While Pelecanos does concentrate much of his attention on the larger world, in its first half the book focuses on Derek’s childhood leading up to the seminal moment when he’s caught shoplifting. The second half shifts to Strange’s career as a police officer and the mounting racial tensions of the sixties leading up to Dr. King’s assassination in Memphis. The book has, as its two climaxes, crimes committed by Strange, one putting him on the path of righteousness, the other knocking him squarely off of it. In that sense, Hard Revolution works like a classic tragedy as we build to the downfall, in a sense, of a good man, though Strange’s second crime is perfectly understandable, a blood crime likewise in the classic sense.
While the character name of Derek Strange is a bit too metaphoric for my tastes, the weakness of crime and adventure novels coming out there, he is one of the better painted African-American characters written by a white man. There seems a general weakness for writers to inhabit the Other fully. Men write pathetically weak, one-dimensional female characters; white authors write stereotypical black characters (see, King, Stephen); black authors depict clueless rhythm impaired honkies; and women show us the stupid sitcom guys all too popular on television.
This is quite a testament to Pelecanos’ skill. He writes complex characters, he manages to portray a realistic life of a character unlike him, he structures a intricate plotline, and he manages to elicit a real sorrow for a historical event like the King assassination.
So why did I finish this book and feel vaguely dissatisfied? Partly it’s that Pelecanos is so delicate with his crime (which is not to say that there aren’t graphic moments, like when a bankrobber’s lower leg is severed after he’s hit by a car). Partly it’s that he’s relatively an optimist, and the best of all crime fiction is post-Edenic in the sense of soiled humanity. There is a freedom in lapsed humanity that allows you to fully say what it is you’re trying to get out there as a crime novelist, and while Pelecanos can write unredeemable scumbags, he’s trapped with his (metaphoric) white knight sensibility.
For example, there is a slow motion telling of the riots that raged in Washington following the assassination of Dr. King, but Pelecanos’ description is too sluggish, too detached. Derek being in the middle of this should be feeling it starkly, yet there is a formaldehyde injected sensation to it all, as though the details were carefully selected from a historical society volume on the subject and not lived through. It is the ability to make tangible to the reader such visceral moments that Ellroy has in buckets and should be lending to Pelecanos.
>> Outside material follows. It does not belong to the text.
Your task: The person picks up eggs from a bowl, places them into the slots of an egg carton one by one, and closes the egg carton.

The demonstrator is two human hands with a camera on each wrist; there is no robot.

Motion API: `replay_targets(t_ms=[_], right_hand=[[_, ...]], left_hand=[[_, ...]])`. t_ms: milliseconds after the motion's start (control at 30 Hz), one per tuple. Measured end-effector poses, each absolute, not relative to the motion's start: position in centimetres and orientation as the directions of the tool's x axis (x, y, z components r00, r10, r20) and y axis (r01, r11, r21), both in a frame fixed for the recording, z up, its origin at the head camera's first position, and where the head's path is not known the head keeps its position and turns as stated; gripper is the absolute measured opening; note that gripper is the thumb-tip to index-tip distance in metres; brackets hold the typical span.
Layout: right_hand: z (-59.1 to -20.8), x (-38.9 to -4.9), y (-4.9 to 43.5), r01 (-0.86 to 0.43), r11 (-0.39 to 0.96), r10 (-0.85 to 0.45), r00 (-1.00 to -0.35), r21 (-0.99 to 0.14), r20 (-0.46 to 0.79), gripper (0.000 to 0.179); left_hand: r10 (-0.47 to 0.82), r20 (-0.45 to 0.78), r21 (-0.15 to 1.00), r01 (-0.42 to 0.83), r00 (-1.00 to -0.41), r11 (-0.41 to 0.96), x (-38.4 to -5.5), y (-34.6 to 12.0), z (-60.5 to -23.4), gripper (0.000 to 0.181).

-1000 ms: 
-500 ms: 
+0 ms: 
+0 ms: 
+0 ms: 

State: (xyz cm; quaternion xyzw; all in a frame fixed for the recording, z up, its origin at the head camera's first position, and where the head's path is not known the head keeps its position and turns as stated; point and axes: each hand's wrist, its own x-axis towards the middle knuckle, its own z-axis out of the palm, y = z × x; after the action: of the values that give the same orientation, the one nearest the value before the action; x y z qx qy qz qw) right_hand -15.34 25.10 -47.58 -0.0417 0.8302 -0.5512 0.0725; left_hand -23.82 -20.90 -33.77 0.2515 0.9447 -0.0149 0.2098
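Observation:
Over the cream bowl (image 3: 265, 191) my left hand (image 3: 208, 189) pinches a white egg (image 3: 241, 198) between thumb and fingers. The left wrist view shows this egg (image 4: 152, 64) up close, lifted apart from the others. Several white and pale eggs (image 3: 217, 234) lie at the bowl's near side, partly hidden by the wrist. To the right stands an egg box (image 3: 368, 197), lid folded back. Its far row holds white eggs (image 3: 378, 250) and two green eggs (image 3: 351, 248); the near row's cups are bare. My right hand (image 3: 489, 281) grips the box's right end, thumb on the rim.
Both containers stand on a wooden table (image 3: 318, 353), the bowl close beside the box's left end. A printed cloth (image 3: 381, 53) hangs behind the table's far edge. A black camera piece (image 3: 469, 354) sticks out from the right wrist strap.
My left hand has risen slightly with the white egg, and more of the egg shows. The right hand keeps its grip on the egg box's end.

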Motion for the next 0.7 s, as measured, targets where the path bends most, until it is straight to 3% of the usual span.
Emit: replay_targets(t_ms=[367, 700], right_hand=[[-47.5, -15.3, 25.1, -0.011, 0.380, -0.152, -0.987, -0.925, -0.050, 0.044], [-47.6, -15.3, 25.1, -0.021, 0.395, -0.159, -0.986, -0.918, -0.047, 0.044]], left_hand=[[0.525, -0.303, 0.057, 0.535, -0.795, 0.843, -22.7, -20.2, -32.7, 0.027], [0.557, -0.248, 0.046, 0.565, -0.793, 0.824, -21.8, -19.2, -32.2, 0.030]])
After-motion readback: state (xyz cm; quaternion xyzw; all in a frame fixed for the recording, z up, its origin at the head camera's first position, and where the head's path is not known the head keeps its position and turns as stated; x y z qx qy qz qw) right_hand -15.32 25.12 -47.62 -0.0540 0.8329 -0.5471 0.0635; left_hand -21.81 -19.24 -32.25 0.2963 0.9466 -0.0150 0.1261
If anything, it is Pelecanos’ unwillingness to follow his darker impulses all the way to where they will lead that keeps his name from shining brighter in the crime writers canon. He’s more than proven he can write the characters that keep us interested; the question is, can he write the crime?
Reader Charles Canada has a smooth baritone that never gets in the way of the story, but a shortage on variation of inflection, dialect, or tone. It is almost possible to see him sitting stiff upright to read Darius Strange, Derek’s father, while leaning in and sneering when the sniveling villains get their chance at the mic. He is a quality reader of a quality writer, yet both somehow just manage to fall short of the mark.